_Task to complete_
Print the whole listing exactly as it appears, but skip the pictures.

_Collected material_
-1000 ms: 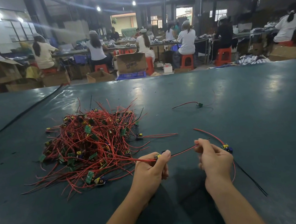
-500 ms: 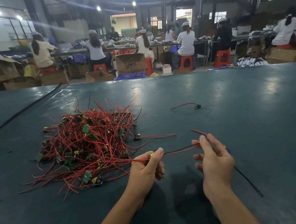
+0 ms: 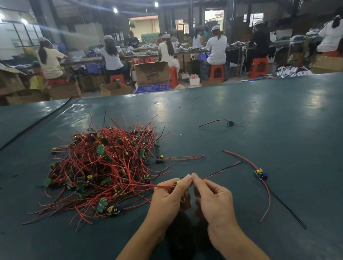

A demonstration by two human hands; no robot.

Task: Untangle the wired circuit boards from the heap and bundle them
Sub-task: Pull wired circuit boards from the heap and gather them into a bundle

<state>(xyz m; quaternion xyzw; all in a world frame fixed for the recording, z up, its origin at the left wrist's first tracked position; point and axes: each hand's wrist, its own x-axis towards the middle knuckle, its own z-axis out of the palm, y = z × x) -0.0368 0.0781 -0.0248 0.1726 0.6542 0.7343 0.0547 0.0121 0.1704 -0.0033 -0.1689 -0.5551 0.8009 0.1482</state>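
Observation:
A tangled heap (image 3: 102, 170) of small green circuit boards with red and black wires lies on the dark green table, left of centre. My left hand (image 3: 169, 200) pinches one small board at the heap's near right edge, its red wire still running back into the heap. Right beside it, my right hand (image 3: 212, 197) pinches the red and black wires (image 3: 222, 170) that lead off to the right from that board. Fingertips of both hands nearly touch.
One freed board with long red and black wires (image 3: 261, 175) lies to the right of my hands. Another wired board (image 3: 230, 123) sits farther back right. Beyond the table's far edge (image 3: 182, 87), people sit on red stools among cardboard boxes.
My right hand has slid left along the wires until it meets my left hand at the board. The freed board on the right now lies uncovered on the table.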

_Solution to the exercise_
-1000 ms: 
-500 ms: 
+0 ms: 

A demonstration by two human hands; no robot.

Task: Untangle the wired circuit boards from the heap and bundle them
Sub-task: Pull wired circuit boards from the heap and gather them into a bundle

<state>(xyz m; quaternion xyzw; all in a world frame fixed for the recording, z up, its origin at the left wrist's first tracked position; point and axes: each hand's wrist, its own x-axis towards the middle knuckle, its own z-axis out of the palm, y = z × x) -0.0368 0.0781 -0.0248 0.1726 0.6542 0.7343 0.0547 0.0121 0.1704 -0.0033 -0.1689 -0.5551 0.8009 0.1482</state>
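Observation:
A tangled heap (image 3: 102, 170) of small green circuit boards with red and black wires lies on the dark green table, left of centre. My left hand (image 3: 169, 200) pinches one small board at the heap's near right edge, its red wire still running back into the heap. Right beside it, my right hand (image 3: 212, 197) pinches the red and black wires (image 3: 222, 170) that lead off to the right from that board. Fingertips of both hands nearly touch.
One freed board with long red and black wires (image 3: 261, 175) lies to the right of my hands. Another wired board (image 3: 230, 123) sits farther back right. Beyond the table's far edge (image 3: 182, 87), people sit on red stools among cardboard boxes.
My right hand has slid left along the wires until it meets my left hand at the board. The freed board on the right now lies uncovered on the table.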

This output is complete, and the exercise is done.